*** Dataset section ***
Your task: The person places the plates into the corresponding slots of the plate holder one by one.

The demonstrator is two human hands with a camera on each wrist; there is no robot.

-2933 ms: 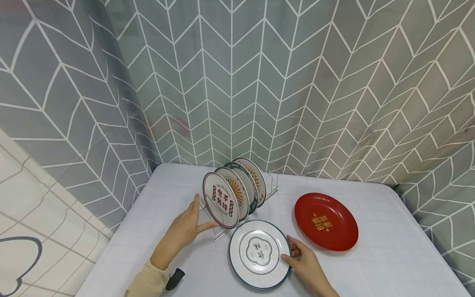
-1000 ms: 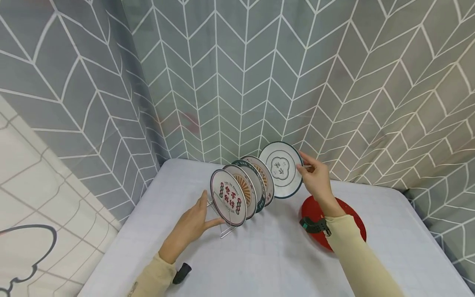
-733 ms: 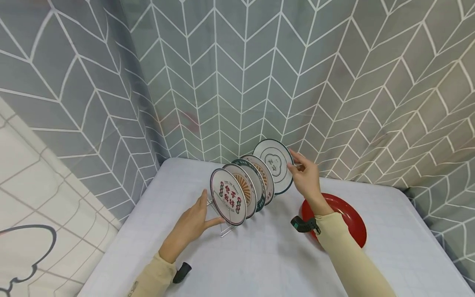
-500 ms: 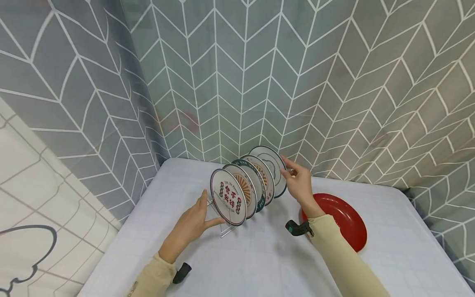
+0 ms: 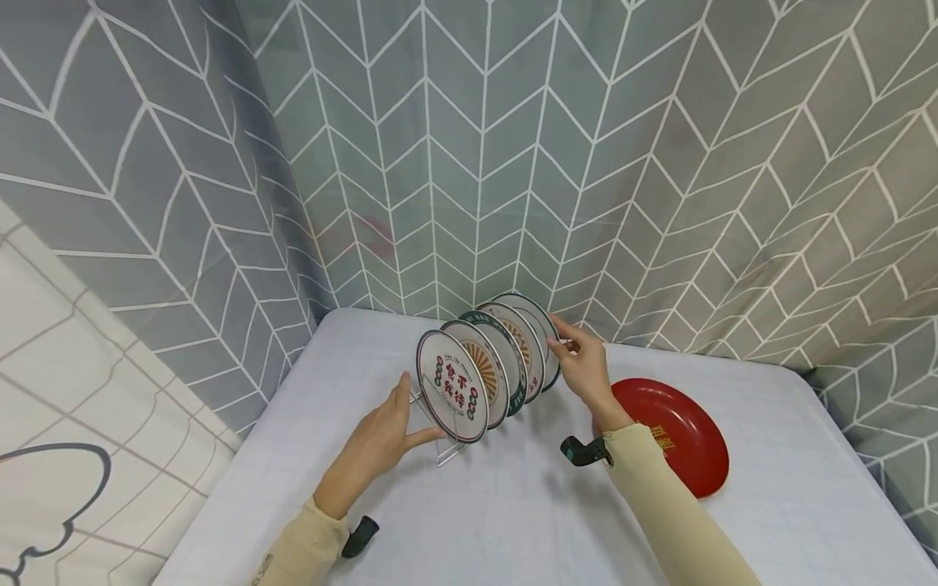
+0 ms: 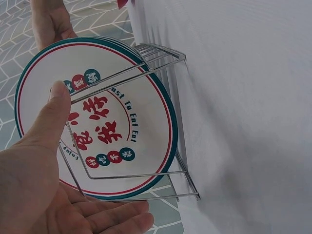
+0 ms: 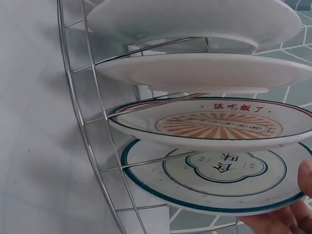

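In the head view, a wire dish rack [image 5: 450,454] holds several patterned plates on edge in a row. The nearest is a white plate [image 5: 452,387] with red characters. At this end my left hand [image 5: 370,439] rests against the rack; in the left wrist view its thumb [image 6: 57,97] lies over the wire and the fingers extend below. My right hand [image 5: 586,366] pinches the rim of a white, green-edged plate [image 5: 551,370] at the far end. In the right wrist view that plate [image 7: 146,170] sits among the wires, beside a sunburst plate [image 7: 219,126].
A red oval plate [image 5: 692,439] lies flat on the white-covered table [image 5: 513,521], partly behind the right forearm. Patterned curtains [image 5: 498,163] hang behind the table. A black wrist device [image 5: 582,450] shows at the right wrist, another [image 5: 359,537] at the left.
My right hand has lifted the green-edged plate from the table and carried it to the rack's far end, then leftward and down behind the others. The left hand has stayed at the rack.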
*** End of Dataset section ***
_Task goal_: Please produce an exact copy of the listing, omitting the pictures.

_Reply to the exercise_:
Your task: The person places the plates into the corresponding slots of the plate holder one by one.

The demonstrator is two human hands with a camera on each wrist; there is no robot.

-2933 ms: 
-1000 ms: 
-733 ms: 
-500 ms: 
+0 ms: 
+0 ms: 
+0 ms: 

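In the head view, a wire dish rack [image 5: 450,454] holds several patterned plates on edge in a row. The nearest is a white plate [image 5: 452,387] with red characters. At this end my left hand [image 5: 370,439] rests against the rack; in the left wrist view its thumb [image 6: 57,97] lies over the wire and the fingers extend below. My right hand [image 5: 586,366] pinches the rim of a white, green-edged plate [image 5: 551,370] at the far end. In the right wrist view that plate [image 7: 146,170] sits among the wires, beside a sunburst plate [image 7: 219,126].
A red oval plate [image 5: 692,439] lies flat on the white-covered table [image 5: 513,521], partly behind the right forearm. Patterned curtains [image 5: 498,163] hang behind the table. A black wrist device [image 5: 582,450] shows at the right wrist, another [image 5: 359,537] at the left.
My right hand has lifted the green-edged plate from the table and carried it to the rack's far end, then leftward and down behind the others. The left hand has stayed at the rack.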

Output for the exercise is complete.